Re: Utility to report and repair broken surrogate pairs in UTF-16 text

From: Martin J. Dürst (duerst@it.aoyama.ac.jp)
Date: Fri Nov 05 2010 - 02:56:57 CST

Next message: Martin J. Dürst: "Re: Utility to report and repair broken surrogate pairs in UTF-16 text"

Previous message: Asmus Freytag: "Re: Utility to report and repair broken surrogate pairs in UTF-16 text"
In reply to: Markus Scherer: "Re: Utility to report and repair broken surrogate pairs in UTF-16 text"
Next in thread: Doug Ewell: "Re: Utility to report and repair broken surrogate pairs in UTF-16 text"
Messages sorted by: [ date ] [ thread ] [ subject ] [ author ] [ attachment ]
Mail actions: [ respond to this message ] [ mail a new topic ]
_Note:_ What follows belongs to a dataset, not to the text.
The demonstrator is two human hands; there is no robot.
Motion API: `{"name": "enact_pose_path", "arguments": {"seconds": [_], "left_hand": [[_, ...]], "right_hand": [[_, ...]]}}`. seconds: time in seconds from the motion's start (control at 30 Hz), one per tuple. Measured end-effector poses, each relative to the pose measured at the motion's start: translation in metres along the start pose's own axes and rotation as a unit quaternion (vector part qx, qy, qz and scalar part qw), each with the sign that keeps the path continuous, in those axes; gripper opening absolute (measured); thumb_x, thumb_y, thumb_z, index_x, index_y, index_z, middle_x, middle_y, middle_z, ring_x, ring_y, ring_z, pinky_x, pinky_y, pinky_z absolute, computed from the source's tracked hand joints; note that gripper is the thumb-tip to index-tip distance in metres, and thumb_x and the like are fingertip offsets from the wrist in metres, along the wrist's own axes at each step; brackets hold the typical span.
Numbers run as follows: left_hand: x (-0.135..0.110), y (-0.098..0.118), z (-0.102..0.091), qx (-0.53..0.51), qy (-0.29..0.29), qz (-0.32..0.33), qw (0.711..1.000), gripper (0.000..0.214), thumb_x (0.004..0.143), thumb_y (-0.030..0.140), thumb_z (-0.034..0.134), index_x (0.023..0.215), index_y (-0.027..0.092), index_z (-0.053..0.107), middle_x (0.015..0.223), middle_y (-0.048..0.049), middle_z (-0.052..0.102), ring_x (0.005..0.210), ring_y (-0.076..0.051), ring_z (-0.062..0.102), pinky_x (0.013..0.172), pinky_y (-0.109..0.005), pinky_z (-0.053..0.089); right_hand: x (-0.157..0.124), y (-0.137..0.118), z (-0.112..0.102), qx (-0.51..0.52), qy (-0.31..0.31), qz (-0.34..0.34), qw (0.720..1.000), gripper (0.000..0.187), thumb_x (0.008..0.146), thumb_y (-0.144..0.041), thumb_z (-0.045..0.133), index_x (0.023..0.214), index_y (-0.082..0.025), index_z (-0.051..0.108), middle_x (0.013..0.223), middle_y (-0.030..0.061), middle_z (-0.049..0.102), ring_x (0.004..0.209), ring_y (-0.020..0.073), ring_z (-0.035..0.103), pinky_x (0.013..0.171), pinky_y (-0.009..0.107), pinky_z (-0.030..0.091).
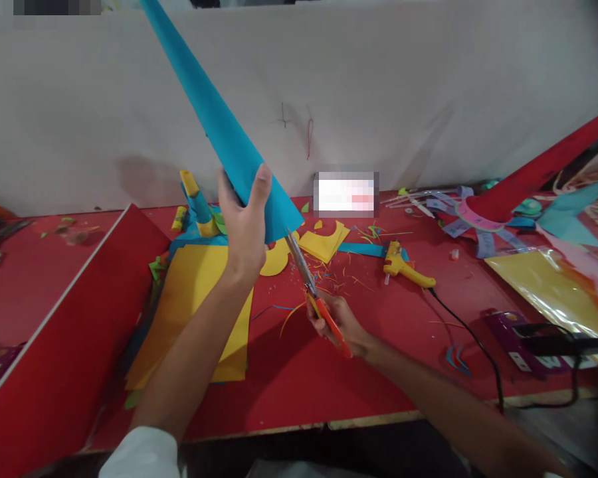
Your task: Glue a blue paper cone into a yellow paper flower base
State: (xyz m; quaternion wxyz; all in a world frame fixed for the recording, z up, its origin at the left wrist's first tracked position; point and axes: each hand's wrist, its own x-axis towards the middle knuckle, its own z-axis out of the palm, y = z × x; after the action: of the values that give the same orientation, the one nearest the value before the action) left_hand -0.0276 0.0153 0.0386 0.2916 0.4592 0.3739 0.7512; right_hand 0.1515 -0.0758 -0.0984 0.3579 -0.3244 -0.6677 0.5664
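A long blue cone [219,126] tilts up to the left, its wide end low and its top cut off by the picture edge. My left hand [246,219] wraps round it near the wide end, thumb along the front. My right hand [336,318] grips orange-handled scissors [306,269], whose blade tips touch the cone's lower rim. How far the blades are apart I cannot make out. Below my left arm lie yellow sheets [199,285]. Yellow offcuts [323,242] and thin paper trimmings are scattered behind the scissors.
A yellow glue gun [401,265] with a black cable lies on the red table [299,398]. To the right are a red cone [543,166], a yellow packet [548,279] and a purple box [518,345]. A red divider [80,338] stands at left; a glue stick [179,219] is behind the sheets.
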Motion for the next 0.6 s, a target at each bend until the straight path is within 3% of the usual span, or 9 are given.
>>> {"name": "enact_pose_path", "arguments": {"seconds": [0.1,0.33,0.6], "left_hand": [[-0.0006,-0.0017,0.0004,-0.002,-0.001,-0.004,1.0,0.06,0.081,0.07,0.081,0.13,0.038,0.065,0.124,-0.0057,0.069,0.132,-0.032,0.064,0.105,-0.044,0.06],[-0.0029,-0.0055,0.0002,-0.015,-0.004,-0.004,1.0,0.047,0.085,0.065,0.08,0.123,0.04,0.069,0.124,-0.0043,0.069,0.134,-0.033,0.062,0.106,-0.045,0.058],[-0.0037,-0.0045,0.0003,-0.017,-0.01,-0.011,1.0,0.054,0.082,0.068,0.081,0.127,0.042,0.067,0.122,-0.0044,0.07,0.133,-0.033,0.062,0.103,-0.045,0.059]], "right_hand": [[0.0002,-0.002,0.0007,0.0,0.002,0.006,1.0,0.07,0.081,-0.092,0.06,0.082,-0.022,0.051,0.066,-0.0036,0.05,0.055,0.0109,0.042,0.05,0.026,0.035],[-0.0004,-0.0029,0.0001,-0.002,0.006,0.013,1.0,0.072,0.08,-0.094,0.059,0.081,-0.023,0.05,0.066,-0.0036,0.048,0.056,0.0111,0.041,0.05,0.027,0.035],[-0.0016,0.0036,0.0005,0.01,0.014,0.04,0.999,0.066,0.079,-0.086,0.07,0.079,-0.024,0.048,0.063,-0.0041,0.05,0.051,0.0115,0.044,0.047,0.026,0.037]]}}
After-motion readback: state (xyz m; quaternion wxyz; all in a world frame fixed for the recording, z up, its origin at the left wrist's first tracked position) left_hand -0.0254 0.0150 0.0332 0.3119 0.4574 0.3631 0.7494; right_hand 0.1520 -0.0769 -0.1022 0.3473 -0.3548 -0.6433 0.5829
On 2010/11/05 2:46, Markus Scherer wrote:

> 16-bit Unicode is convenient in that when you find an unpaired surrogate
> (that is, it's not well-formed UTF-16) you can usually just treat it like a
> surrogate code point which normally has default properties much like an
> unassigned code point or noncharacter. It case-maps to itself, normalizes to
> itself, has default Unicode property values (except for the general
> category), etc.

Well, yes, you can handle it that way, but that's pretty much GIGO
(garbage in, garbage out) and dumping the problem on the next
person/software downwards in the datastream. Also, while some things
might still work, much stuff won't, e.g. when you try to find a word
(with some lone surrogate hidden in some place) starting with the same
word (but with some lone surrogate hidden in another place, or no such
surrogate).

> In other words, when you process 16-bit Unicode text it takes no effort to
> handle unpaired surrogates, other than making sure that you only assemble a
> supplementary code point when a lead surrogate is really followed by a trail
> surrogate. Hence little need for cleanup functions -- but if you need one,
> it's trivial to write one for UTF-16.

For some processing this is true, but it's rather short-sighted.

Regards, Martin.

-- 
#-# Martin J. Dürst, Professor, Aoyama Gakuin University
#-# http://www.sw.it.aoyama.ac.jp   mailto:duerst@it.aoyama.ac.jp

Next message: Martin J. Dürst: "Re: Utility to report and repair broken surrogate pairs in UTF-16 text"
Previous message: Asmus Freytag: "Re: Utility to report and repair broken surrogate pairs in UTF-16 text"
In reply to: Markus Scherer: "Re: Utility to report and repair broken surrogate pairs in UTF-16 text"
Next in thread: Doug Ewell: "Re: Utility to report and repair broken surrogate pairs in UTF-16 text"
Messages sorted by: [ date ] [ thread ] [ subject ] [ author ] [ attachment ]
Mail actions: [ respond to this message ] [ mail a new topic ]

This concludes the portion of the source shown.